I would like to see how a chart of $H_l(\xi)$ or $\Gamma(\xi)$ looks like. Or a more precise definition of the smooth structure on these spaces.


  1. The spaces $C^\infty(M,N), H_l(M,N) $ are particular cases when $E = M\times N$ and $B =M$.
  2. The gauge group $\mathcal{G}$ of a $G$-principal bundle $G\hookrightarrow P\to M$ is the group of automorphisms (as a principal bundle) of $P$, it can be identified with $\Gamma(M,P\times_{\text{Ad}}G )$. It is useful to know that the Lie algebra of $\mathcal{G}$ is identified with $\Gamma(M,P\times_{\text{ad}}\mathfrak{g})$.


If we consider our first example 1. of $C^\infty(M,N)$, $M$ and $N$ are both metric spaces (fix a Riemannian metric for simplicity), thus $C^\infty(M,N)$ naturally is a metric space. Intuitively, given a map $f$, I would describe all the maps in a neighborhood with the help of the exponential map and a vector field of $N$ along $f$, i.e. given $X\in \Gamma(f^*TN)$ this should induce $g=x\mapsto \text{exp}_{f(x)}(X_{x})\in C^\infty(M,N)$. So we would end up modelling a neighborhood of $f$ with vector fields along $f$ that lie in the domain of the exponential map (if $N$ compact so that the injectivity radius is positive but what if $N$ is not?). This I expect to be a Frechèt manifold. One problem is to show that we can obtain all the neighborhood of $f$ with this construction.

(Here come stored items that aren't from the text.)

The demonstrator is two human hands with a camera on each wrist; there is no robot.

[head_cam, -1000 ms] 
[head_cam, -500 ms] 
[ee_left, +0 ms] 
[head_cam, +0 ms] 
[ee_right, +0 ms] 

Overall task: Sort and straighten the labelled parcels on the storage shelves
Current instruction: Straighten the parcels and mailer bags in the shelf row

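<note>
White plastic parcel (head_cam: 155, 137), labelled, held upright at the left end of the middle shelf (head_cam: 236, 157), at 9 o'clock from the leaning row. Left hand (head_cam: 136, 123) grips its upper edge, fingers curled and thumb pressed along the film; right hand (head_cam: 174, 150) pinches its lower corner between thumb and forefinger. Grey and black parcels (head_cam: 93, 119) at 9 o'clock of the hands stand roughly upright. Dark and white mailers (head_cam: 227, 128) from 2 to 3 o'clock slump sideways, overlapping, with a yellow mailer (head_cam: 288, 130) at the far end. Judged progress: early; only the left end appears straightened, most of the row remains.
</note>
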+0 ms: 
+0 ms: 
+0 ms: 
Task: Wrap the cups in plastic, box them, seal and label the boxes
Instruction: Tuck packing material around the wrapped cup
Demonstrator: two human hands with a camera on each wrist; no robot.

In the more general case of sections of a fiber bundle, I would consider similarly vector fields on $E$ that are vertical so that the above construction preserve the fiber.

I expect that with the same argument but changing the topology on $C^\infty(M,N)$ we would end up with different local models, i.e. if we consider the $C^k$ metric it will be locally Banach, if we choose the $C^\infty$ metric it will be Frechèt with the Heine-Borel property and if we choose a Sobolev norm it will be not complete.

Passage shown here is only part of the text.